トトロはどこへ? コミュニティを形成する観葉植物の意義とは(2)
昨日、小杉のリュウゼツランの記事を書きました。
上記記事は、路傍に咲いた珍しい花を観に集まった人たちの、即席のコミュニティーができていて微笑ましかったという内容でした。
それに関連してもうひとつ、コミュニティ形成に観葉植物が関与していた例をあげて、最近身の回りに起きた小さな事件を記録しておきたいと思います。
トトロの木
それは、以前クリエイターズで取り上げました、ニヶ領用水沿いにたたずむトトロの木です。
こちらの木は、記事中にも書いた通り、地域の方々が子どもたちと一緒に、コミュニケーションの一環としていた知る人ぞ知るスポットでした。
お散歩の途中で「やあ!」と言わんばかりに現れる愛嬌のある姿は、道ゆく人を和ませていました。
それがあるとき、すべての枝を切られ、丸裸にされてしまったのだそう。
上記の記事内でもお話をきいたちはるさんから、この写真が送られてきた時には、私もしばし呆然としてしまいました。
地域自治のために
ここで、一つだけお断りしておきたいのは、私がこの記事を書いているのは管理事務所やこれを切った特定のだれかを非難するためではなく、この事件を機に「地域自治」について改めて考える時間をもらったことを皆様にもお伝えしたかったためです。
そもそも俳優である私が地域の記事を書いているのは、この地域が少しでも面白く、住みやすい街になるために、書き慣らした文章で寄与できることがあれば、という思いからです。
グルメの記事のほうがこのような記事よりもPVが高いのは忸怩たる思いなのですが(汗)、本来は地域クリエイターはこういうことを積極的に伝えていける存在であるべきではないでしょうか。
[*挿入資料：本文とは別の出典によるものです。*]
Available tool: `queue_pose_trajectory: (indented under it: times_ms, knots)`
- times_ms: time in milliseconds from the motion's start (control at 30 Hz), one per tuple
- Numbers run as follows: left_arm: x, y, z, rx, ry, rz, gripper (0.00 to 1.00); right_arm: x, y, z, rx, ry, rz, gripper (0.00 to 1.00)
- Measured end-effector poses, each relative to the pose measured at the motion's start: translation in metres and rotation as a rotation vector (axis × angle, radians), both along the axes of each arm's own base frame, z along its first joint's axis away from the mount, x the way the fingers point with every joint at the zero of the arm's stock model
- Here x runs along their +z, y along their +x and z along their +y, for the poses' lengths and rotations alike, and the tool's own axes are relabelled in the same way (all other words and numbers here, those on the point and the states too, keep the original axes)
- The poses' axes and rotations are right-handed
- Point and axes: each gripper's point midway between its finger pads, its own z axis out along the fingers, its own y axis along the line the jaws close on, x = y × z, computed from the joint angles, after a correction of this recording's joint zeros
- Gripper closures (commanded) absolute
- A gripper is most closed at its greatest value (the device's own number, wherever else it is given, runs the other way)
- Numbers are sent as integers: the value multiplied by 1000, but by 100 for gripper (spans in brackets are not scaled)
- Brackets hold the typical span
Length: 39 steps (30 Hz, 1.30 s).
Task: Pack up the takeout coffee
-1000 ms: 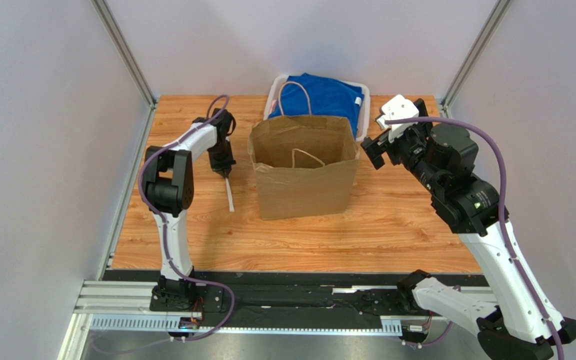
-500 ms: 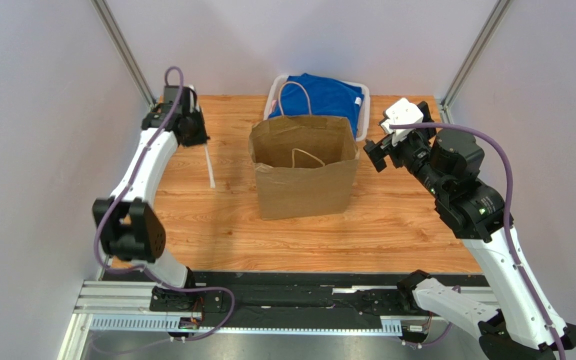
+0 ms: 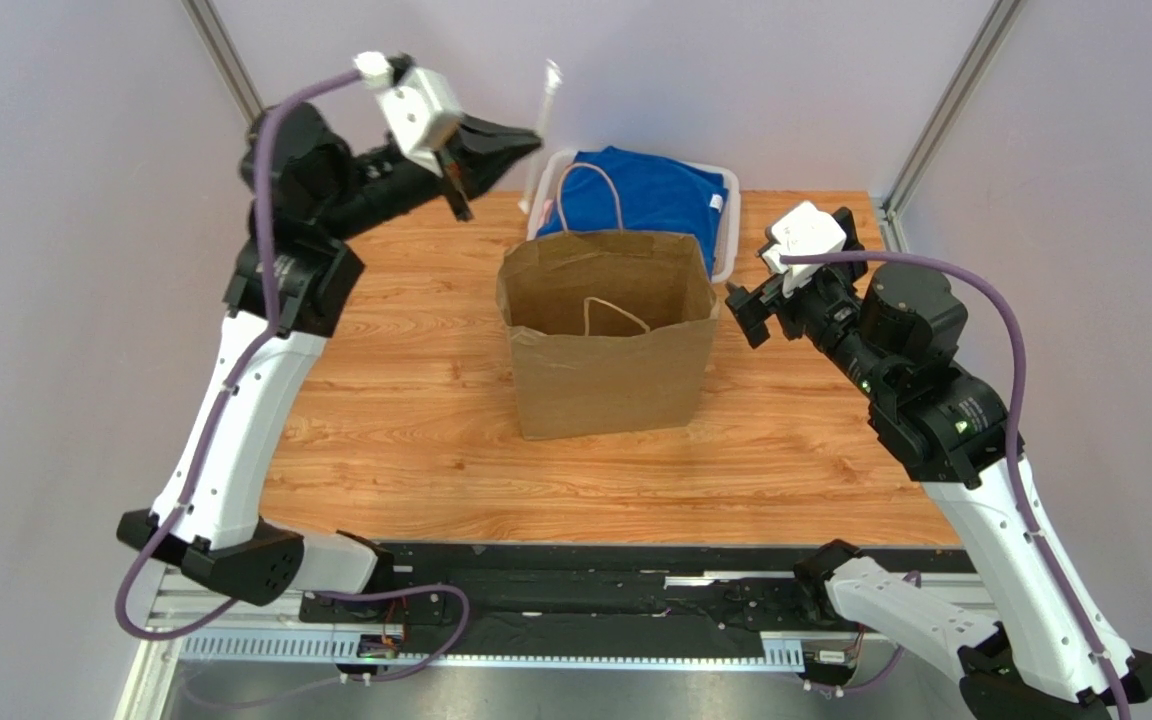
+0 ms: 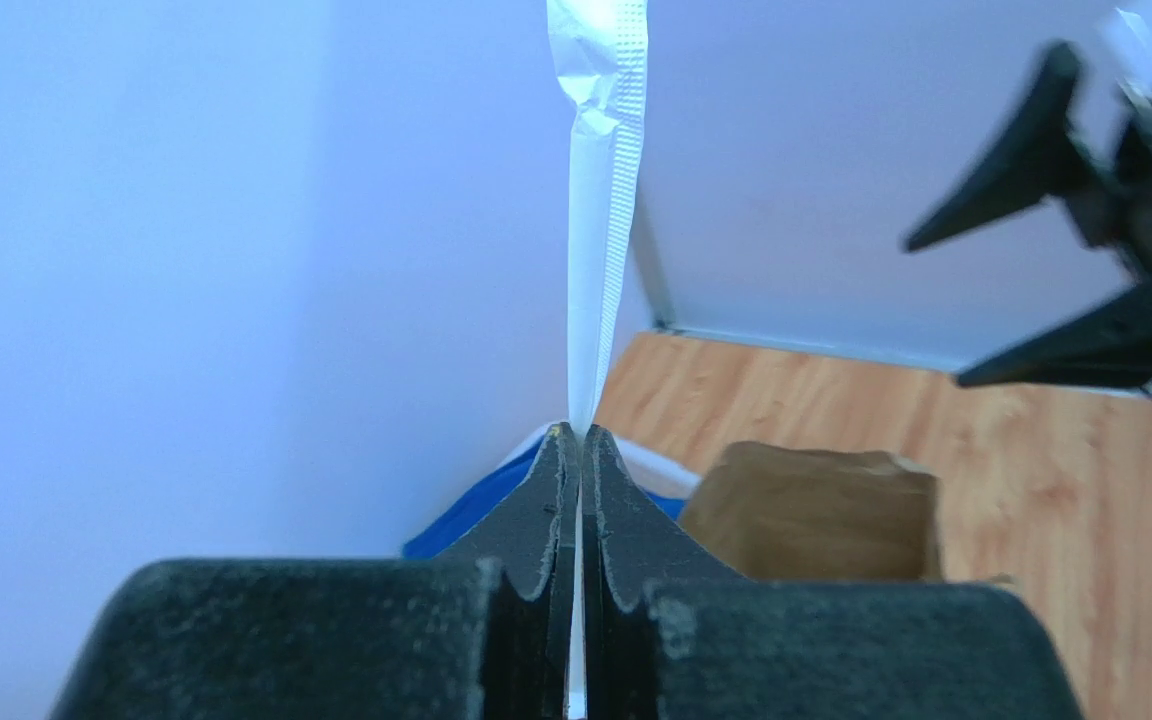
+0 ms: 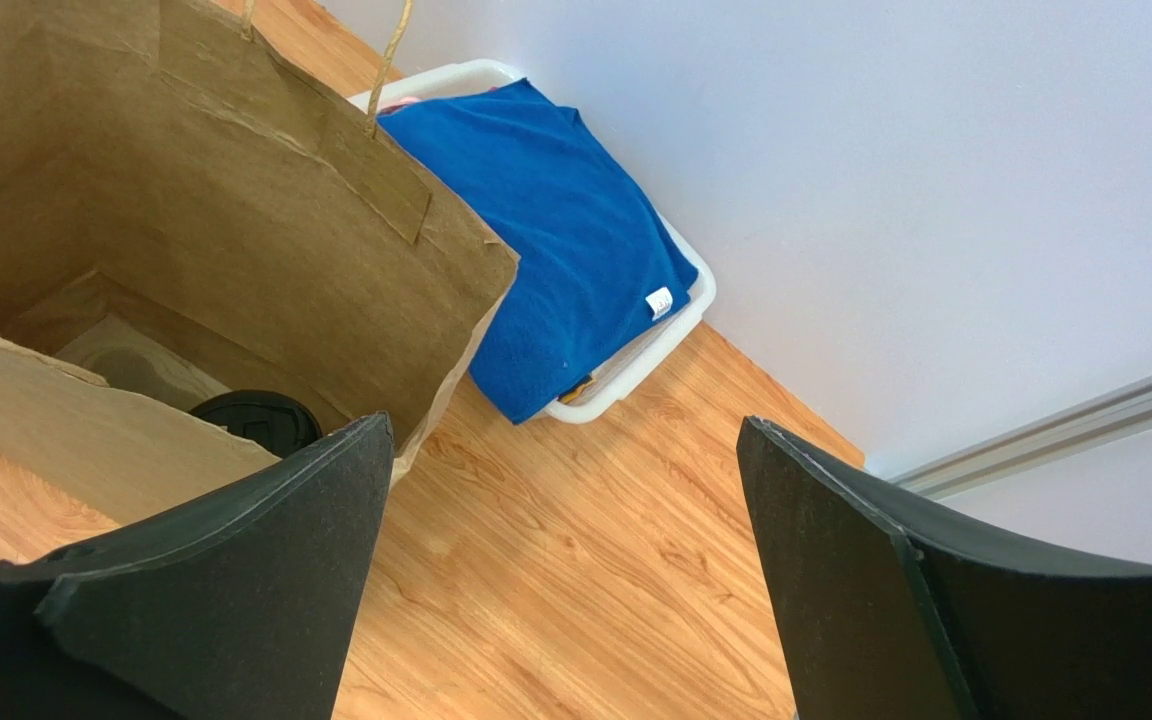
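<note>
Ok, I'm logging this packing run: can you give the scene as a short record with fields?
paper bag: upright, open
left end effector: shut on wrapped straw, raised above the table
right end effector: open, empty, beside bag's right edge
takeout coffee: inside bag, only its lid visible
behind bag: blue cloth in white bin

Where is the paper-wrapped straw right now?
In the top view, the straw is pinched upright in the left gripper, high above the table's far side, just left of the white bin behind the paper bag.
</note>
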Motion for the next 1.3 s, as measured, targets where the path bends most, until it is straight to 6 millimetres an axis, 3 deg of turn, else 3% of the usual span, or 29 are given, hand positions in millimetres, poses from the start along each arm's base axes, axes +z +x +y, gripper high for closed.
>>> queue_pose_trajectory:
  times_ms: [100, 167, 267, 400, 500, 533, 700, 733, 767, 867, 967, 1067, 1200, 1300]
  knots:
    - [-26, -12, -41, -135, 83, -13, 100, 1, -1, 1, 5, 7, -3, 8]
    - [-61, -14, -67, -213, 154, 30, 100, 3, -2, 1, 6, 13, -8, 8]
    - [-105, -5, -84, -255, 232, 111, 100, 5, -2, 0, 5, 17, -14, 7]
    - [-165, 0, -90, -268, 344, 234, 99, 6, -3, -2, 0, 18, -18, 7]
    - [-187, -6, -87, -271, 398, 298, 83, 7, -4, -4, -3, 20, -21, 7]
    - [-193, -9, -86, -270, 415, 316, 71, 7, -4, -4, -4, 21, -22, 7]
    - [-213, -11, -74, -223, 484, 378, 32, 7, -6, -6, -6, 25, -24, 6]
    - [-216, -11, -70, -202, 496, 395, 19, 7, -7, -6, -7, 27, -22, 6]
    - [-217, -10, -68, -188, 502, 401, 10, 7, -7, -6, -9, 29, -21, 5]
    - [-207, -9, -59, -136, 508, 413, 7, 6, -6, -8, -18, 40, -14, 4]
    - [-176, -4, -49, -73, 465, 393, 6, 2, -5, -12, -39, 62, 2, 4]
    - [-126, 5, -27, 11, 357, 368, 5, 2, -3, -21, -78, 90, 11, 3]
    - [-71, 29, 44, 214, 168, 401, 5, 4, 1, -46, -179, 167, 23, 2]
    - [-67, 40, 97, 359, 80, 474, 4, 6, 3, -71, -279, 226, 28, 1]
(これ自体も、話す余地がいっぱいあることです)
ハンナ・アーレントも重要性を強調する地域自治
地域自治、それは時間があれば参加しているこちらの「哲学対話」で一年かけて学んだことでもありました。
普段私たちが「政治」といって思いつくのは単なる「国家的金策」であり、真の政治とは自分たちの住む地域を良くするために人が話し合い、語り継ぐことを指す、というのが、こちらでハンナ・アーレントの難解な「人間の条件」を読む中で理解したことでした。
(哲学カフェは、だれでも参加可能なので興味を持ったらぜひ上記記事中にあるリンクから開催日を調べて参加してみてください。(確か次回のハンナは6月18日)
対話、そして地域を守り育てること
この木を切ることに義があるのか、はたまた切らないことで困る人がいるのかどうか、ということは、対話によって話が進められるべきである、と感じます。
今回、いちばん残念だったのは、この木が地域の方々、特に子どもたちに愛されていたことが一目瞭然だったにもかかわらず、対話もせずに木が切られてしまったことです。
このあと、悲しんだ地元の人たちが、自分の地域から選出された議員さんに相談し、その議員さんがすぐに駆けつけてくれた、ときいた時にはすこしほっとしました。
地域自治は市民が担うもので、その市民の代表が市議会議員ですものね。
そこに信頼関係があればこそ、地域の政治(=対話して、語り継いでいくこと)が意味を持ち、活性化していくのだと思います。
これはなにも、行政だけができていないわけではなく、なんでも行政に丸投げしているのに、何かが起きると「役所は何をしているのだ」と文句を言う市民側にも責任があります。
国政よりも地域政治が下なんてことはあり得ず、市民ひとりひとりが、自分の住む街に愛着を持って意見をいうことで「政治」つまり政(まつりごと)を治められます。
このまつりごと、の語源は「祭り事」で、古くは祭りを行うことが人心を集めるためにも重要で、円滑に祭りを行うために人は、話し合い、語り継いだのですよね。
コロナ禍のために、人は対話の場をしばし失いましたが、その間にもコミュニティの絆をつないでいたのが、この木でした。
トトロの木の周りに、年齢を問わずにたくさんの地域の人が集まり、短冊を介して言葉を交わし合っていたのは、本来の意味での「政治」であり、コミュニティによる円滑な地域自治の新しい形に他ならなかったのだ、と改めて思いました。
最後に、お子さんを連れてこの道を散歩するときに、いつもトトロに会うのを楽しみにしていたお母さん、お父さん。
子どもたちが、楽しみにしていたトトロのことなので、ひょっとするとまた、どこかにひょっこり出てくるかもしれません。そのときはまた、言葉をたくさんかけて(掛けて)あげてくださいね。
トトロが戻ってくる日を心待ちにして、対話を重ねていきましょう。